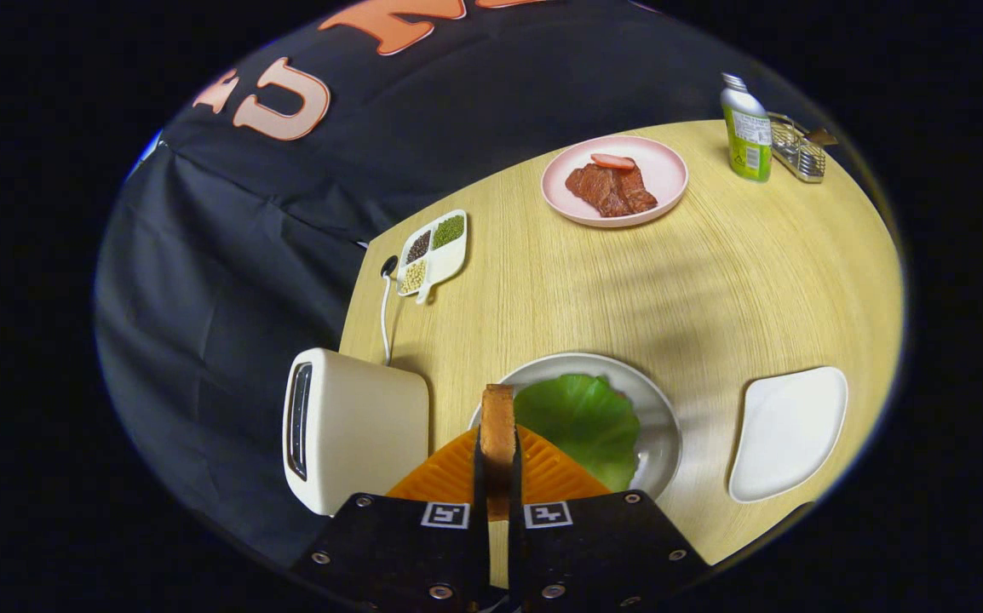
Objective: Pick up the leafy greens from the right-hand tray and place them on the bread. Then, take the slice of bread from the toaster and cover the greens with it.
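Note:
My gripper is shut on a slice of bread, held edge-on and upright between both fingers. The slice hangs above the left rim of a grey plate. On that plate lie the leafy greens, spread flat and covering what is under them. The white toaster stands just left of the fingers, its slot facing left. To the right of the plate sits a white tray with nothing on it.
A pink plate with meat slices sits far across the wooden table. A green bottle and a wire rack stand at the far right. A divided dish of seeds lies far left, near the toaster's cord.

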The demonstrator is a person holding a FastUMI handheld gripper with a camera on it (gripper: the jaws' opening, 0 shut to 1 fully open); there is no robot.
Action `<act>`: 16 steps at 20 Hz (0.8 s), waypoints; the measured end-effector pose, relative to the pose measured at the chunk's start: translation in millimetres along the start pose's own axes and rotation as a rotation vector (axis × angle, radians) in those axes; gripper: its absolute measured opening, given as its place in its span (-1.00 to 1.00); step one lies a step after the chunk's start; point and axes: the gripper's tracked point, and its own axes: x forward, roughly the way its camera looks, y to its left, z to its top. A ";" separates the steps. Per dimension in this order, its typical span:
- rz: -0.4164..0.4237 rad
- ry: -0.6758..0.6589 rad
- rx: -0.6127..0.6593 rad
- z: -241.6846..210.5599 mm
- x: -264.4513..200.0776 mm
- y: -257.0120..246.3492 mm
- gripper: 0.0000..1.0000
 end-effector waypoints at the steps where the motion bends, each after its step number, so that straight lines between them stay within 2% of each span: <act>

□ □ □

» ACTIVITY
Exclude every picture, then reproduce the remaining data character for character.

» EXERCISE ANSWER
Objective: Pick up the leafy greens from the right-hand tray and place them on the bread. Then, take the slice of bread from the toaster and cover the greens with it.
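Note:
My gripper is shut on a slice of bread, held edge-on and upright between both fingers. The slice hangs above the left rim of a grey plate. On that plate lie the leafy greens, spread flat and covering what is under them. The white toaster stands just left of the fingers, its slot facing left. To the right of the plate sits a white tray with nothing on it.
A pink plate with meat slices sits far across the wooden table. A green bottle and a wire rack stand at the far right. A divided dish of seeds lies far left, near the toaster's cord.
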
The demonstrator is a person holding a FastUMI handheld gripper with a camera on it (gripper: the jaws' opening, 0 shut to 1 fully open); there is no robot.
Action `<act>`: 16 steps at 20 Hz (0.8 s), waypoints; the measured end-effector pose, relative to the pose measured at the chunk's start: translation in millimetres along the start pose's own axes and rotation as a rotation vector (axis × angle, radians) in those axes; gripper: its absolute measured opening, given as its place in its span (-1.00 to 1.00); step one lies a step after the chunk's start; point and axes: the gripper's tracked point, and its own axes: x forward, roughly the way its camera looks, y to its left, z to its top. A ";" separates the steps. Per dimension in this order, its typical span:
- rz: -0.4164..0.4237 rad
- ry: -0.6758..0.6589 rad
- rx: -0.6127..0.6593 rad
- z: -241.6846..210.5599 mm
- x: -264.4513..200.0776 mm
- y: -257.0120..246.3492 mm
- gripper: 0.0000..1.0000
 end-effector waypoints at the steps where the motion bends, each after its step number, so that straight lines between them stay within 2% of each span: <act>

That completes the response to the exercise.